TASK PROMPT: Output the records precisely as they stand. Pictures are to be skipped.

SUPPLIED ENTRIES:

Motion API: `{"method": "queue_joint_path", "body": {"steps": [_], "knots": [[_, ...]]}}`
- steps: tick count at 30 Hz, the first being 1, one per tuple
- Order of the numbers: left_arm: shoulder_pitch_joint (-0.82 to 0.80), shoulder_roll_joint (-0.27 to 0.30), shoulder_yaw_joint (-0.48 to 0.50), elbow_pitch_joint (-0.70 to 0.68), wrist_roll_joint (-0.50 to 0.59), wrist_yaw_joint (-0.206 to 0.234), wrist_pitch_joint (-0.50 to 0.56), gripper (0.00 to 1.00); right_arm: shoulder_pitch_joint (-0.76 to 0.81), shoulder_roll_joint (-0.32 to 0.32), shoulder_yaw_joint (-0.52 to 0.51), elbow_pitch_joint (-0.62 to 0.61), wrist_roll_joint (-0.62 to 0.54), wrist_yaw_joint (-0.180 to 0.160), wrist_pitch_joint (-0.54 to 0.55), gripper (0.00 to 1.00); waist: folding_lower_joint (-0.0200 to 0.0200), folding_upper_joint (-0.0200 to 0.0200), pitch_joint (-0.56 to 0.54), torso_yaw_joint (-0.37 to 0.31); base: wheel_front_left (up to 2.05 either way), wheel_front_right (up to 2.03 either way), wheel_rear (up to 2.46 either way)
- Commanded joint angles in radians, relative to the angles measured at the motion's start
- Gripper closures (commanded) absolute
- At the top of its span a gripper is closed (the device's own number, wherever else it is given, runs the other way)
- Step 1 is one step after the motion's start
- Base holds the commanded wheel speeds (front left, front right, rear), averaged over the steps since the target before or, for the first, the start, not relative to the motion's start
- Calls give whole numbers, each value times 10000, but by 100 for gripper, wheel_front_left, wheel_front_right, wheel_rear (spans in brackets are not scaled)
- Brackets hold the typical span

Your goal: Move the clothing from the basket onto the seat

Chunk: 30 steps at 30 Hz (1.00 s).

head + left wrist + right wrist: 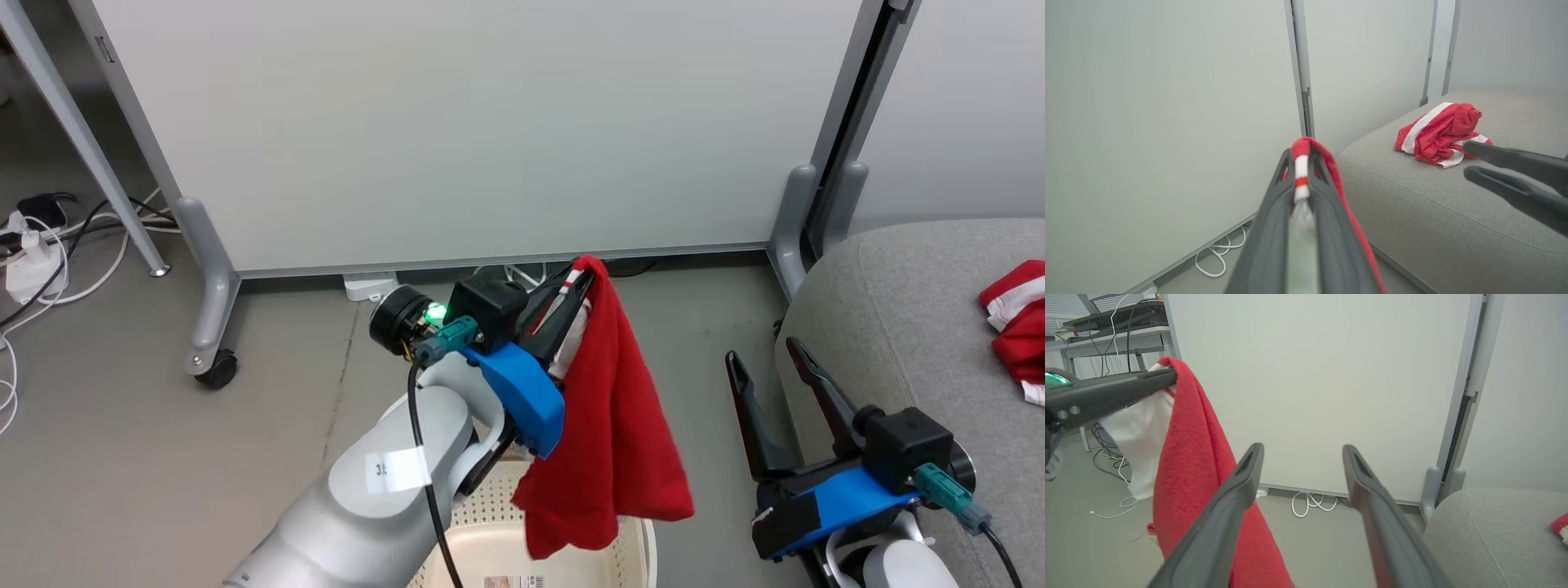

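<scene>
Head view: partition panel (490, 122), floor cables (49, 253) beyond hanging clothing (612, 408); seat (898, 310) right.

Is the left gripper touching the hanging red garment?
Touching. The left wrist view shows the left gripper shut on the red garment at its striped edge.
</scene>
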Motion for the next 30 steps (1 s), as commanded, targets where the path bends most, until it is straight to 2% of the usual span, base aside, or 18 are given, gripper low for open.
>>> {"method": "queue_joint_path", "body": {"steps": [1, 9, 20, 30], "knots": [[-259, -9, -93, 54, -149, -11, 31, 100, 163, -16, -9, -44, 36, 1, 30, 0, 1, -1, -11, -10, 0, 0, 0], [-1261, -73, -959, 426, -996, -13, 134, 100, 213, -61, -5, -148, -3, 1, 112, 0, 1, -1, -22, -110, 0, 0, 0], [-1502, -96, -1588, 820, -1647, -13, -115, 100, 149, -32, 116, -95, 40, 1, 124, 0, 1, -1, 102, -237, 0, 0, 0], [-1656, -101, -1927, 995, -1926, -14, -220, 100, -436, -363, 891, 543, 196, 1, 561, 0, 1, -1, 201, -218, 0, 0, 0]]}}
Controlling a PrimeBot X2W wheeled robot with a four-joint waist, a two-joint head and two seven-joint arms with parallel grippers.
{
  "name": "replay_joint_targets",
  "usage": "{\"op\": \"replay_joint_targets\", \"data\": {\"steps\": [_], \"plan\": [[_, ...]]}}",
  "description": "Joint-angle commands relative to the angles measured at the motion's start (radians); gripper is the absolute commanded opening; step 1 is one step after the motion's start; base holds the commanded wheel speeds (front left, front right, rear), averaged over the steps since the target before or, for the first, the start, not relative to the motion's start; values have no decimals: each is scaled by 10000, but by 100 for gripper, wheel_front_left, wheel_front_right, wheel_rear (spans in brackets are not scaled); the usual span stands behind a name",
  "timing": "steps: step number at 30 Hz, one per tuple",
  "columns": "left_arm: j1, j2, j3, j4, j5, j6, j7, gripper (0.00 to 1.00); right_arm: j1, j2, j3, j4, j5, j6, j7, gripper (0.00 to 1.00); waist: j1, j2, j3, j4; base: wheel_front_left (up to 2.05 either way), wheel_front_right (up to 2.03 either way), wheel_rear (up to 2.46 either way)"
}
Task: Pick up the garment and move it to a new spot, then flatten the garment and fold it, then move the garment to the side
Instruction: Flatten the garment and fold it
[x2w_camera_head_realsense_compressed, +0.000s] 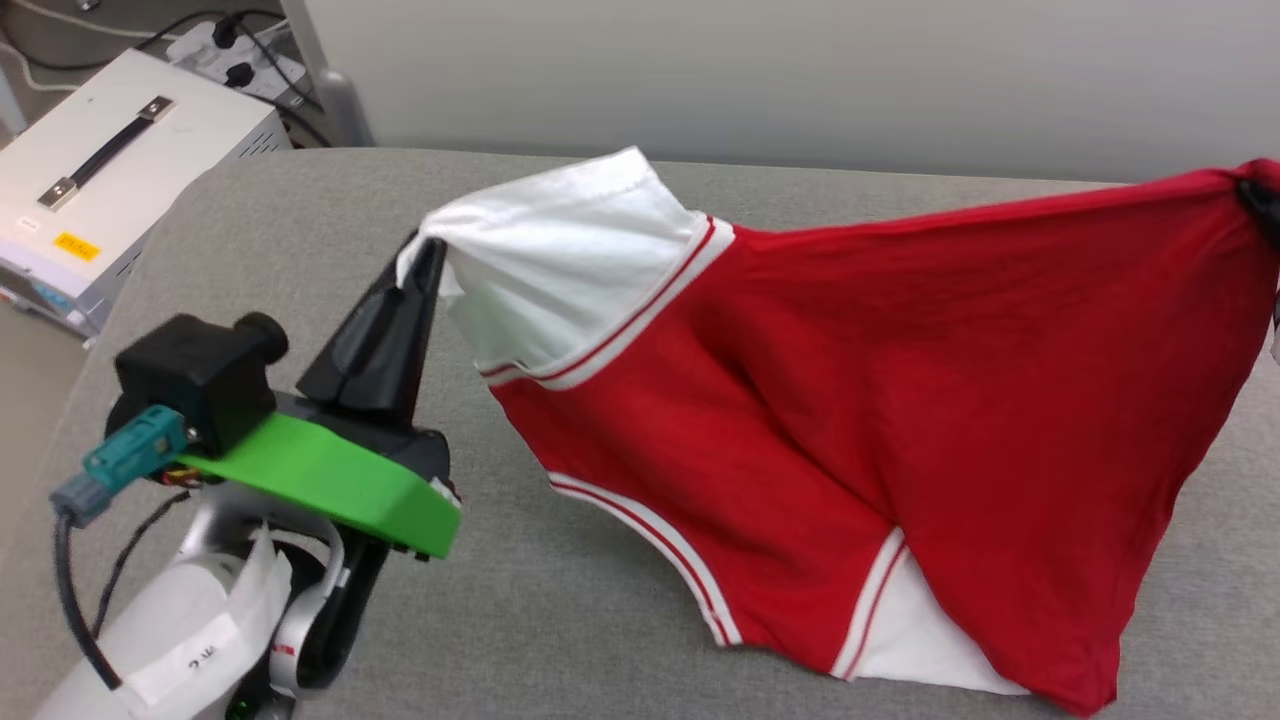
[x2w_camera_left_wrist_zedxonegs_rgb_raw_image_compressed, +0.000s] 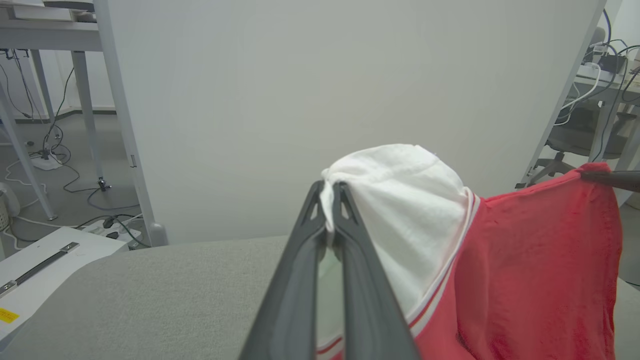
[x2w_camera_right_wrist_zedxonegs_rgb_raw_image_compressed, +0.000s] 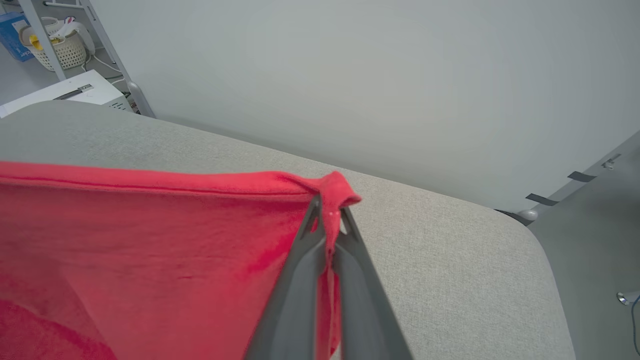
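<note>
The garment (x2w_camera_head_realsense_compressed: 850, 400), a red jersey with white sleeves and red-and-white striped trim, hangs stretched between both grippers above the grey table (x2w_camera_head_realsense_compressed: 560, 620); its lower part rests on the surface. My left gripper (x2w_camera_head_realsense_compressed: 425, 255) is shut on the edge of a white sleeve (x2w_camera_left_wrist_zedxonegs_rgb_raw_image_compressed: 400, 210), its dark fingers (x2w_camera_left_wrist_zedxonegs_rgb_raw_image_compressed: 345, 280) pinching the cloth. My right gripper (x2w_camera_right_wrist_zedxonegs_rgb_raw_image_compressed: 327, 215) is shut on a bunched red corner (x2w_camera_right_wrist_zedxonegs_rgb_raw_image_compressed: 340, 192) of the garment, seen at the far right edge of the head view (x2w_camera_head_realsense_compressed: 1262, 205). The printed front is hidden.
A white equipment box (x2w_camera_head_realsense_compressed: 110, 170) with a black handle stands off the table's far left corner, with cables and a power strip (x2w_camera_head_realsense_compressed: 235, 50) behind it. A pale wall panel (x2w_camera_head_realsense_compressed: 760, 70) runs behind the table. The table's rounded right corner (x2w_camera_right_wrist_zedxonegs_rgb_raw_image_compressed: 525, 235) drops to the floor.
</note>
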Motion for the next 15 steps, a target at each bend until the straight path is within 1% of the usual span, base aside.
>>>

ANSWER:
Motion API: `{"method": "queue_joint_path", "body": {"steps": [_], "knots": [[_, ...]]}}`
- steps: tick count at 30 Hz, the first being 1, one per tuple
- Order of the numbers: left_arm: shoulder_pitch_joint (-0.82 to 0.80), shoulder_roll_joint (-0.27 to 0.30), shoulder_yaw_joint (-0.48 to 0.50), elbow_pitch_joint (-0.70 to 0.68), wrist_roll_joint (-0.50 to 0.59), wrist_yaw_joint (-0.206 to 0.234), wrist_pitch_joint (-0.50 to 0.56), gripper (0.00 to 1.00); right_arm: shoulder_pitch_joint (-0.76 to 0.81), shoulder_roll_joint (-0.32 to 0.32), shoulder_yaw_joint (-0.52 to 0.51), elbow_pitch_joint (-0.62 to 0.61), wrist_roll_joint (-0.62 to 0.54), wrist_yaw_joint (-0.180 to 0.160), wrist_pitch_joint (-0.54 to 0.55), gripper (0.00 to 1.00); waist: folding_lower_joint (-0.0200 to 0.0200), folding_upper_joint (-0.0200 to 0.0200), pitch_joint (-0.56 to 0.54), torso_yaw_joint (-0.37 to 0.31); base: wheel_front_left (up to 2.05 either way), wheel_front_right (up to 2.03 either way), wheel_rear (up to 2.46 either way)
- Commanded joint angles in radians, relative to the angles measured at the motion's start
- Gripper closures (commanded) absolute
- At the top of its span a gripper is closed (the device's own number, wherever else it is given, runs the other way)
- Step 1 is one step after the motion's start
- Base holds the commanded wheel speeds (front left, front right, rear), averaged over the steps since the target before or, for the first, the start, not relative to the motion's start
- Calls give whole numbers, each value times 10000, but by 100 for gripper, wheel_front_left, wheel_front_right, wheel_rear (spans in brackets are not scaled)
- Brackets hold the typical span

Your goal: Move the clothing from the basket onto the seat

Chunk: 30 steps at 30 Hz (1.00 s).

head + left wrist + right wrist: 

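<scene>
Head view: partition panel (490, 122), floor cables (49, 253) beyond hanging clothing (612, 408); seat (898, 310) right.

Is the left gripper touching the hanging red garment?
Touching. The left wrist view shows the left gripper shut on the red garment at its striped edge.
</scene>
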Motion for the next 30 steps (1 s), as commanded, targets where the path bends most, until it is straight to 2% of the usual span, base aside, or 18 are given, gripper low for open.
>>> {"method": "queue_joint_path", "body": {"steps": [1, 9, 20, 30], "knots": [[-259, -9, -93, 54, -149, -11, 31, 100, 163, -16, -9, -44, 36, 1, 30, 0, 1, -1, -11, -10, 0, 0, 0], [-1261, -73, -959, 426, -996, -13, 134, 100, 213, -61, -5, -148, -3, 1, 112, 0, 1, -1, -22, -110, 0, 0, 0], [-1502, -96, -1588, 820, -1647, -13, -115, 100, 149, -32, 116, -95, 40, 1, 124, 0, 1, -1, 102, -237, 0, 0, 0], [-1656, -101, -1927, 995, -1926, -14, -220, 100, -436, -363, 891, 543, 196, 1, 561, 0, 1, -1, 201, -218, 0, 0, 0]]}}
Controlling a PrimeBot X2W wheeled robot with a four-joint waist, a two-joint head and two seven-joint arms with parallel grippers.
{
  "name": "replay_joint_targets",
  "usage": "{\"op\": \"replay_joint_targets\", \"data\": {\"steps\": [_], \"plan\": [[_, ...]]}}",
  "description": "Joint-angle commands relative to the angles measured at the motion's start (radians); gripper is the absolute commanded opening; step 1 is one step after the motion's start; base holds the commanded wheel speeds (front left, front right, rear), averaged over the steps since the target before or, for the first, the start, not relative to the motion's start; values have no decimals: each is scaled by 10000, but by 100 for gripper, wheel_front_left, wheel_front_right, wheel_rear (spans in brackets are not scaled); the usual span stands behind a name",
  "timing": "steps: step number at 30 Hz, one per tuple",
  "columns": "left_arm: j1, j2, j3, j4, j5, j6, j7, gripper (0.00 to 1.00); right_arm: j1, j2, j3, j4, j5, j6, j7, gripper (0.00 to 1.00); waist: j1, j2, j3, j4; base: wheel_front_left (up to 2.05 either way), wheel_front_right (up to 2.03 either way), wheel_rear (up to 2.46 either way)"
}
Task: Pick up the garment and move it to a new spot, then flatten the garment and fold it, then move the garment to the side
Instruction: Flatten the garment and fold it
[x2w_camera_head_realsense_compressed, +0.000s] 
[x2w_camera_left_wrist_zedxonegs_rgb_raw_image_compressed, +0.000s] 
[x2w_camera_right_wrist_zedxonegs_rgb_raw_image_compressed, +0.000s] 
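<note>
The garment (x2w_camera_head_realsense_compressed: 850, 400), a red jersey with white sleeves and red-and-white striped trim, hangs stretched between both grippers above the grey table (x2w_camera_head_realsense_compressed: 560, 620); its lower part rests on the surface. My left gripper (x2w_camera_head_realsense_compressed: 425, 255) is shut on the edge of a white sleeve (x2w_camera_left_wrist_zedxonegs_rgb_raw_image_compressed: 400, 210), its dark fingers (x2w_camera_left_wrist_zedxonegs_rgb_raw_image_compressed: 345, 280) pinching the cloth. My right gripper (x2w_camera_right_wrist_zedxonegs_rgb_raw_image_compressed: 327, 215) is shut on a bunched red corner (x2w_camera_right_wrist_zedxonegs_rgb_raw_image_compressed: 340, 192) of the garment, seen at the far right edge of the head view (x2w_camera_head_realsense_compressed: 1262, 205). The printed front is hidden.
A white equipment box (x2w_camera_head_realsense_compressed: 110, 170) with a black handle stands off the table's far left corner, with cables and a power strip (x2w_camera_head_realsense_compressed: 235, 50) behind it. A pale wall panel (x2w_camera_head_realsense_compressed: 760, 70) runs behind the table. The table's rounded right corner (x2w_camera_right_wrist_zedxonegs_rgb_raw_image_compressed: 525, 235) drops to the floor.
</note>
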Motion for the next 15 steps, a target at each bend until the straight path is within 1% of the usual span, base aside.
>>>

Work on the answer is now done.